→ PROBLEM TO WORK ON
Reproduce each line of the following material exactly, omitting the images.

→ RECORDED INFORMATION
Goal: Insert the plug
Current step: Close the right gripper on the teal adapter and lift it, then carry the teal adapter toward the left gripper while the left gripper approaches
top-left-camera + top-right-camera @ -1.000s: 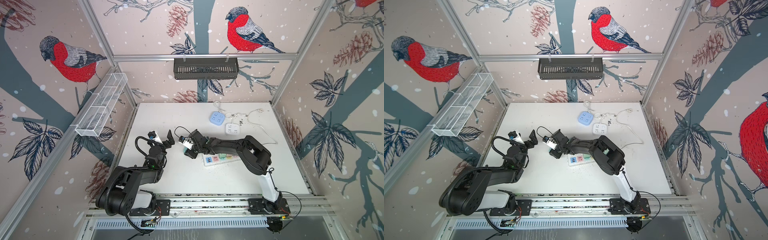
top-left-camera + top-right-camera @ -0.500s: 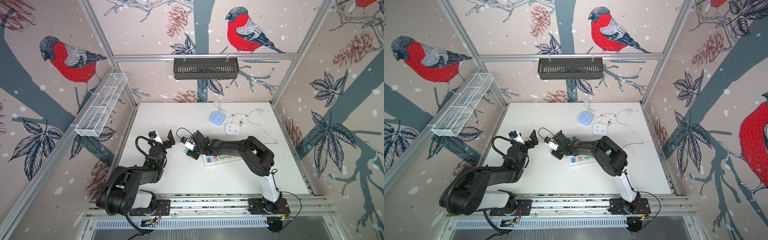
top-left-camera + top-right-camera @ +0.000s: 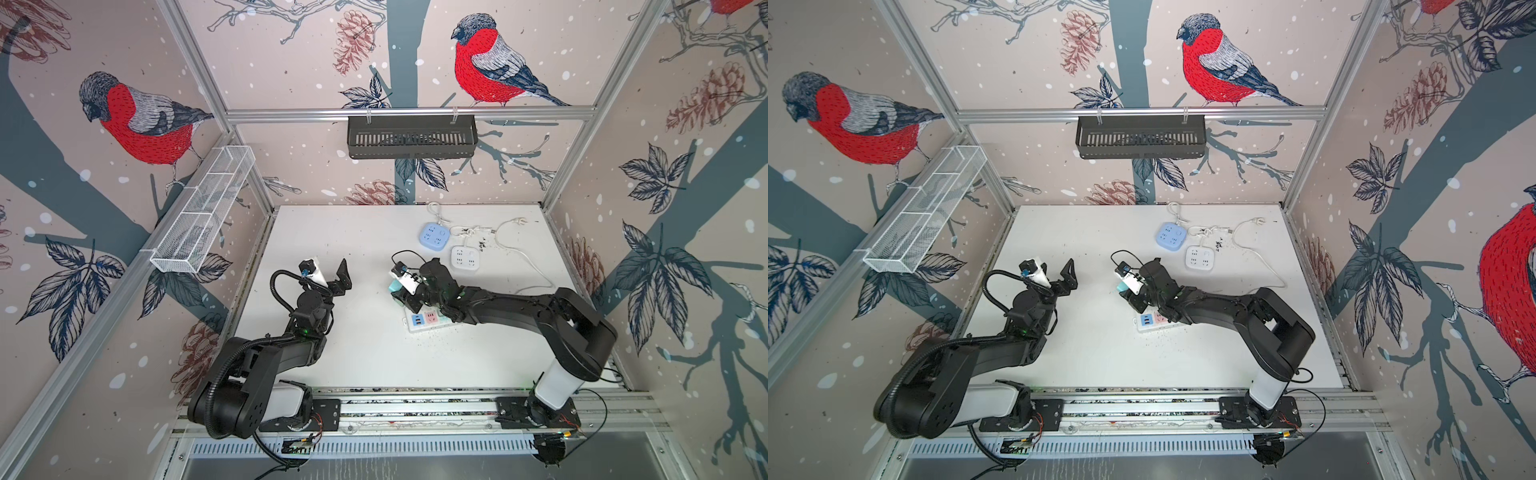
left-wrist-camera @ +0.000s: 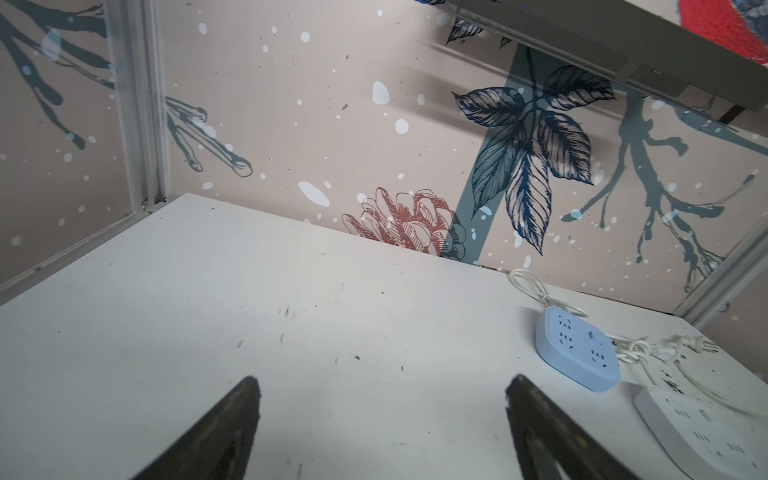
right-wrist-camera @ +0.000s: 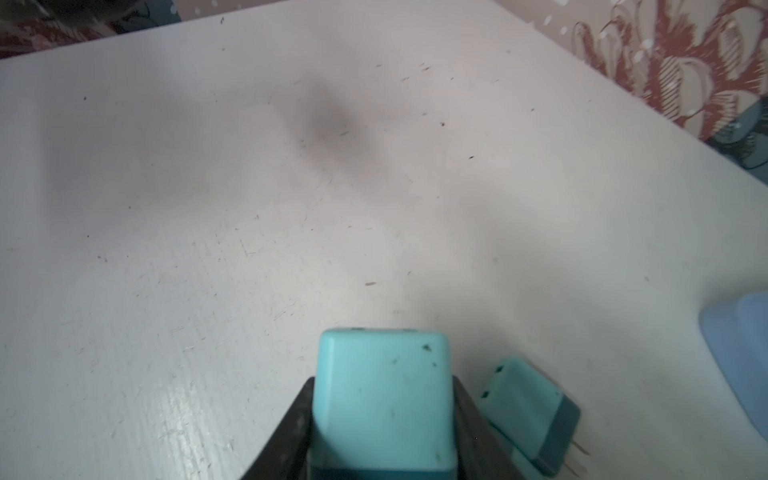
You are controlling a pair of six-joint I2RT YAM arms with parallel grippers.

→ SOLUTION TO THIS TASK
Goal: Insert the plug
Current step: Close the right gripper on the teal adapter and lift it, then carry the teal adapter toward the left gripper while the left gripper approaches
top-left-camera + top-right-camera @ -1.000s: 
top-left-camera + top-right-camera @ -0.500s: 
top-left-camera + top-right-camera @ +0.000s: 
left-wrist-camera @ +0.000s: 
right-wrist-camera @ +0.000s: 
You are controlling a pair of six-joint I2RT YAM arms with parallel grippers.

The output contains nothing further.